Print the listing from its top line through the line containing "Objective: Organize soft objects", nothing more, and leave out the pictures.

◆ **INFORMATION SUPPLIED**:
== Segment start ==

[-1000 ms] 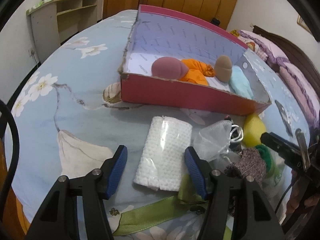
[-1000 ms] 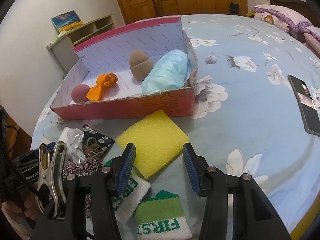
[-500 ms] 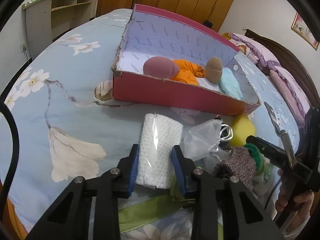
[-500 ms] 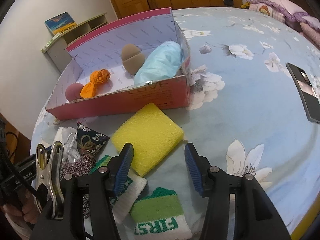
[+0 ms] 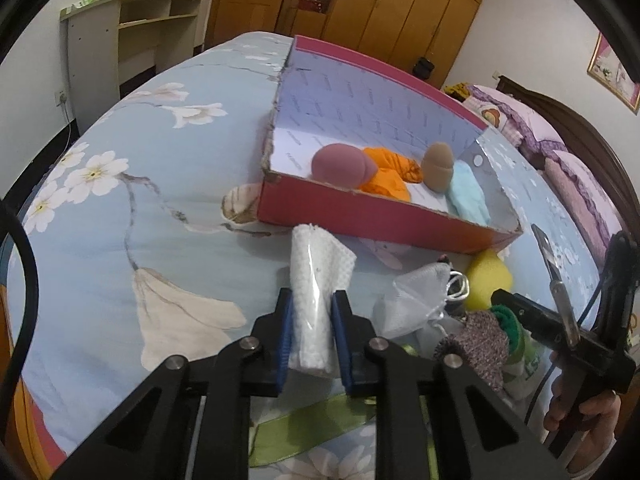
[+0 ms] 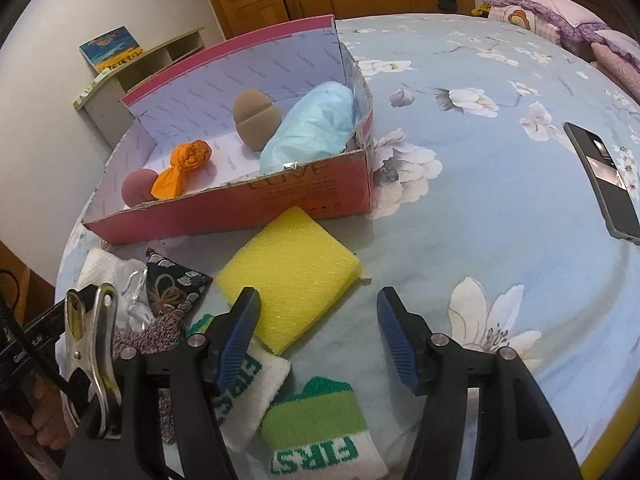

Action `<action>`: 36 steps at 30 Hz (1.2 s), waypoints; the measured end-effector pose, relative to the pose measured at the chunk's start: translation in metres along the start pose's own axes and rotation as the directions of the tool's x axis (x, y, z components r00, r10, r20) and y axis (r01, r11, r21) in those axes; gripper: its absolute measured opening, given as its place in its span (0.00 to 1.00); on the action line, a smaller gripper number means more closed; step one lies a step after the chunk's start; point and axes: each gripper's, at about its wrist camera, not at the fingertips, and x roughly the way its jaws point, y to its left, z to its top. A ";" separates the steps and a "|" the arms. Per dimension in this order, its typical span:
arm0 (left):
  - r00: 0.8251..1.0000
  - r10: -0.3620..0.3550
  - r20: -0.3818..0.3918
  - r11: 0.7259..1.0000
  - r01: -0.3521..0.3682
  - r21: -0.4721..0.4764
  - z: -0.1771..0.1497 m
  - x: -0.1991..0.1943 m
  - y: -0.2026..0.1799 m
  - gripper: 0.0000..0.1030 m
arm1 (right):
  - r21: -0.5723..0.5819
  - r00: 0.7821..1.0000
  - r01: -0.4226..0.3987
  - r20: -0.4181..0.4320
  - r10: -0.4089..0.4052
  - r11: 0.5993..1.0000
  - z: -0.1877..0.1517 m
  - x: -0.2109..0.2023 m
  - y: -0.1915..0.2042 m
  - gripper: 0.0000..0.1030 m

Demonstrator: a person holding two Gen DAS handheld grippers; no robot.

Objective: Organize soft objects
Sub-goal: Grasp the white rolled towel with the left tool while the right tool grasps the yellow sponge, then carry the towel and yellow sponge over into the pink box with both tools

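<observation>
So the left gripper [image 5: 311,334] has its blue pads pinched in on a white waffle-knit cloth in a clear wrapper [image 5: 316,280], and the jaws are closing, squeezing the roll narrow where they bite. The cloth's long axis runs straight away from the gripper, its far end pointing at the red cardboard box [image 5: 360,216] and flaring out a bit wider than the pinched near end. It's sitting on the blue floral bedspread [image 5: 140,200], just short of the box's front wall, towards the box's left corner.

The right gripper [image 6: 316,336] has nothing in it; its jaws are opening and hang over the near corner of a yellow sponge [image 6: 290,276] without the pads pressing it. The sponge lies flat, turned like a diamond, with one corner aimed at the box's front wall and the opposite one back between the jaws.

Inside the box, left to right as the right wrist view shows it: a pink sponge ball [image 6: 138,187], an orange knotted cloth [image 6: 182,168], a tan egg-shaped puff [image 6: 252,120] and a light blue bundle [image 6: 312,124] lying lengthways against the right wall.

Loose pile near the bed's front edge: a sheer white drawstring pouch [image 5: 416,300], a dark patterned beanbag [image 6: 172,284], a mauve knit piece [image 5: 476,344] and two green-and-white wristbands [image 6: 320,432]. A phone [image 6: 604,178] lies towards the right edge.
</observation>
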 end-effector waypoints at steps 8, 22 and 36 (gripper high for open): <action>1.000 -0.001 0.007 1.000 0.001 -0.009 -0.001 -0.003 0.002 0.19 | 0.039 0.996 -0.075 0.040 0.074 0.996 0.001 0.000 0.003 0.42; 0.999 -0.005 0.053 1.000 0.006 -0.006 0.004 -0.021 0.000 0.19 | 0.010 0.983 -0.087 0.164 0.085 0.996 -0.001 -0.035 0.009 0.26; 0.995 -0.013 0.095 1.000 0.011 0.025 0.020 -0.029 -0.010 0.19 | -0.067 0.965 -0.099 0.235 0.112 0.993 0.003 -0.058 0.022 0.24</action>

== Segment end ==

◆ **RESULT FOR THIS EXERCISE**:
[-1000 ms] 
[-1000 ms] 
[-500 ms] 
[-500 ms] 
[+0 ms] 
[+0 ms] 

Action `<action>`: 36 steps at 30 Hz (1.2 s), waypoints; the measured end-effector pose, relative to the pose measured at the chunk's start: translation in metres along the start pose's own axes and rotation as the directions of the tool's x axis (x, y, z components r00, r10, r20) and y axis (r01, r11, r21) in those axes; gripper: its absolute measured opening, given as its place in its span (0.00 to 1.00); on the action line, a smaller gripper number means more closed; step one lies a step after the chunk's start; point and axes: each gripper's, at about its wrist camera, not at the fingertips, and x roughly the way its jaws point, y to its left, z to its top. A ";" separates the steps and a "|" the arms. Per dimension in this order, its typical span:
arm0 (left):
  - r00: 0.8251..1.0000
  - r10: -0.3620..0.3550
  - r20: -0.3818..0.3918
  - r11: 0.7259..1.0000
  - r01: -0.3521..0.3682
  - r21: -0.4721..0.4764
  - z: -0.1771..0.1497 m
  - x: -0.1991..0.1943 m
  - y: -0.2026..0.1799 m
  - gripper: 0.0000..0.1030 m
arm1 (right):
  - r21: -0.5723..0.5819
  - r00: 0.7821..1.0000
  - r01: -0.4226..0.3987
  - r20: -0.4181..0.4320
  - r10: -0.4089..0.4052
  - r11: 0.5993..1.0000
  - z: -0.1877..0.1517 m
  - x: -0.2109..0.2023 m
  - y: -0.1915..0.2042 m
  - gripper: 0.0000..0.1030 m

Demonstrator: a person holding two Gen DAS handheld grippers; no robot.

Objective: Organize soft objects

The answer given is complete as it stands.